In 2007, Newton and colleagues set out to determine what factors could predict 2-year postoperative pulmonary function tests (PFTs) in patients with adolescent idiopathic scoliosis. In their prospective study, they found thoracoplasty to result in a significant PFT reduction. Their cohort included 107 patients who underwent thoracoplasty, out of 254 total patients. Of these 107, 51 were posterior spinal fusion (PSF) with thoracoplasty, and 56 were anterior approach with thoracoplasty. Fifty-four percent of thoracoplasty patients saw a 15% or greater decrease in their predicted PFTs. The decrease in PFTs was greater in the group who underwent anterior surgery.
In 2008, Suk and associates retrospectively reviewed outcomes of thoracoplasty in the setting of thoracic adolescent idiopathic scoliosis corrected with pedicle screw instrumentation. Three surgical groups were compared, looking specifically at deformity correction, the effects on pulmonary function tests, and complications. The groups were representative of no thoracoplasty, thoracoplasty without direct vertebral rotation, and thoracoplasty with direct vertebral rotation.
Suk demonstrated a statistically significant difference in the correction of rib hump deformities across the three surgical groups. Thoracoplasty with direct vertebral correction offered the greatest amount of correction. Additionally, there were no statistically significant decreases, nor differences between surgical groups regarding pulmonary function testing at the time of most recent follow-up (specifically measuring FVC and FEV-1). Suk recognized the failure to include a group with direct vertebral rotation alone and states this was because the population numbers were too small to include in statistical analyses.

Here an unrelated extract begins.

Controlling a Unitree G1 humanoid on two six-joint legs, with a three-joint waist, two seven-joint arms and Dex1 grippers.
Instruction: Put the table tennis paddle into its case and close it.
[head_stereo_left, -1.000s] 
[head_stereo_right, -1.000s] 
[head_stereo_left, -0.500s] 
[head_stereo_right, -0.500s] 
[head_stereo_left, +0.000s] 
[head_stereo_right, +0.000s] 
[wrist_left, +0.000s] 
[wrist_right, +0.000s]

Greggi and colleagues retrospectively reviewed outcomes of patients treated by posterior spinal fusion compared with those who underwent posterior spinal fusion with thoracoplasty. Their cohorts consisted of 40 patients each, with the majority of curves classified as Lenke 1 in both groups.
They found that PSF with thoracoplasty resulted in a significantly better main thoracic curve reduction, in addition to the absolute rib hump correction and the percent reduction of rib hump. Scoliosis Research Society scores were used to assess patient satisfaction, and no statistically significant differences were found between the groups, indicating thoracoplasty did not necessarily result in a more satisfactory cosmetic improvement than PSF alone. Regarding PFTs, there were no significant differences between the groups preoperatively and postoperatively. However, within each group, FVC and FEV-1 showed a statistically significant improvement postoperatively at the latest follow-up.
Newton demonstrated that curves greater than 50 degrees in magnitude had a high risk of restrictive lung disease. None of the patients in the Suk or Greggi study suffered restrictive lung disease preoperatively. Thus the data they have presented demonstrating improvements in pulmonary function postoperatively, although statistically significant, may not be clinically significant.
In summary, thoracoplasty does improve appearance and patient satisfaction in those patients undergoing surgery for scoliosis but increases operative time, blood loss, and may have a cost to pulmonary function and patient comfort.